It has been pretty tight for grape shippers to get their shipments moving if they want their product on shelves before Christmas, always a nervous time of year, but this year, it's been a source of huge frustration. The week of 17 to 23 November, the Cape Town Container Terminal was fully operational for only a single day, due to high winds.
"The wind has been unprecedented," says a freight forwarder. "It took us all by surprise coming on so strong, so early."
"Our information shows that during the first three weeks of November, the terminal clocked 338 hours of wind delays – an increase of 27% in comparison with 2024, and wind speeds regularly exceeding 100km/h, " says Mecia Petersen, CEO of the South African Table Grape Industry.
Grape growers have been diverting grapes to Gqeberha (Port Elizabeth) and Ngqurha (Coega) to avoid Cape Town in response to vessels omitting Cape Town. There are two types of grapes to load this week. "Currently, we're loading on two vessels in PE. We also loaded out of Port Elizabeth last season," a grower says, "but only from week 51 when the volumes were starting to pick up in the Cape. This season, the wind and productivity just didn't cooperate."
There are a couple of vessels left that can take their grapes in time; one vessel, grape growers say, left behind as many as 250 containers of grapes.
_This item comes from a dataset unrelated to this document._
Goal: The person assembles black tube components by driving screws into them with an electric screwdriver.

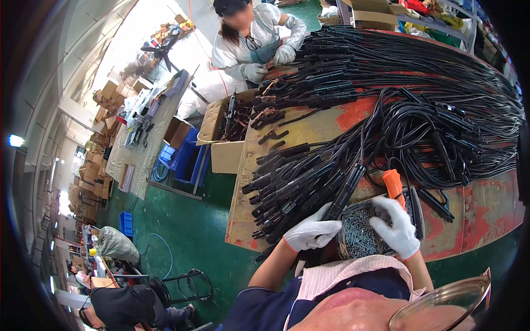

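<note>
My left hand, in a white knitted glove, is closed around the lower end of a black cable handle. The handle slants up and away, with a black cable at its far end. My right hand, gloved too, hovers over an open box of small silvery screws. Its thumb and forefinger stand apart, and nothing shows between them. Just beyond the right hand, an orange-handled tool stands upright at the box's far side. Many similar black handles lie fanned out left of the box.
Black cables run in long bundles across the red-patched table. A coiled bundle lies nearer. Across the table, a co-worker's gloved hands hold a small part. A cardboard box of coppery parts stands beside the table's left edge.
</note>
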Available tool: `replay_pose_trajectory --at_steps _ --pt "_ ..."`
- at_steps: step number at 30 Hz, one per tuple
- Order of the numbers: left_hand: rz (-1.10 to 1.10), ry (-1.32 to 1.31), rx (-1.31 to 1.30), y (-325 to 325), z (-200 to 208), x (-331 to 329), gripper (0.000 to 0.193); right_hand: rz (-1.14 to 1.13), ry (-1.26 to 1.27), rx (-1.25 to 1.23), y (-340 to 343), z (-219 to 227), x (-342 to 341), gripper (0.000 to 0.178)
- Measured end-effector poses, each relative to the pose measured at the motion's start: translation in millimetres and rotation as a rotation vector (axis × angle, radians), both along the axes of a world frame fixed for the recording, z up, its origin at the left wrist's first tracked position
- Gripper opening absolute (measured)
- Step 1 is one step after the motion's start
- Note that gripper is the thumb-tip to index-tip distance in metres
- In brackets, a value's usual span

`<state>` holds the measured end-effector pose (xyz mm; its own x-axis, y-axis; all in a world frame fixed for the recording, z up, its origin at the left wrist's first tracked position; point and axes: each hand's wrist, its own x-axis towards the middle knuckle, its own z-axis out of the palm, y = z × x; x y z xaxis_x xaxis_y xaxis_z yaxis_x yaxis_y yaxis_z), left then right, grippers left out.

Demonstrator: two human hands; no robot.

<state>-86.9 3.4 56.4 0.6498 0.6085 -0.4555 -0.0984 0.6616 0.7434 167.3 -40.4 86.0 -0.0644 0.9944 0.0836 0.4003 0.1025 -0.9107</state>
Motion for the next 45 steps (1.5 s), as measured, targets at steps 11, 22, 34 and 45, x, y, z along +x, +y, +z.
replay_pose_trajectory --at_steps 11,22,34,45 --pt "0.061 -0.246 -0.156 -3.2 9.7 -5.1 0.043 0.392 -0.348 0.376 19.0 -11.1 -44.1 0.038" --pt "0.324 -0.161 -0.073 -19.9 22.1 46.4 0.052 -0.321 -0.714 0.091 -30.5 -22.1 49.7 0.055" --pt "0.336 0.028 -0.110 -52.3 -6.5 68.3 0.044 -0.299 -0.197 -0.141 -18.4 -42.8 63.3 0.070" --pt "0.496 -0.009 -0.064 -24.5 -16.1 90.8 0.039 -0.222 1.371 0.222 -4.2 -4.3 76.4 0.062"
Transnet did not respond to various media enquiries on the backlog and the status quo at the port.
Last week the Cape Town Container Terminal was windbound for over 130 hours, working for two full days and intermittently on two others, and, at one point, while still windbound, also without network connectivity for over a day.
© Carolize Jansen | FreshPlaza.com
This weekend more RTGs to become operational
The Multi-Purpose Terminal was less affected by the wind because "she is able to operate with ship-to-shore gantries and is not as severely affected by the wind," explains Terry Gale of the Cape Town Business Chamber.
"Cognisance must be made that currently only nine new RTGs [rubber-tired gantries] are operational with another nine coming on stream on 30 November," he adds. "They have an anti-sway mechanism that allows them to operate at over 100kph. Once the terminal receives its full complement, this should alleviate some of these delays."
Climate scientists have pointed to an Atlantic seaboard increasingly affected by 'long waves', with almost imperceptible long wave lengths up to several hundred metres that are hugely disruptive to ship berthing.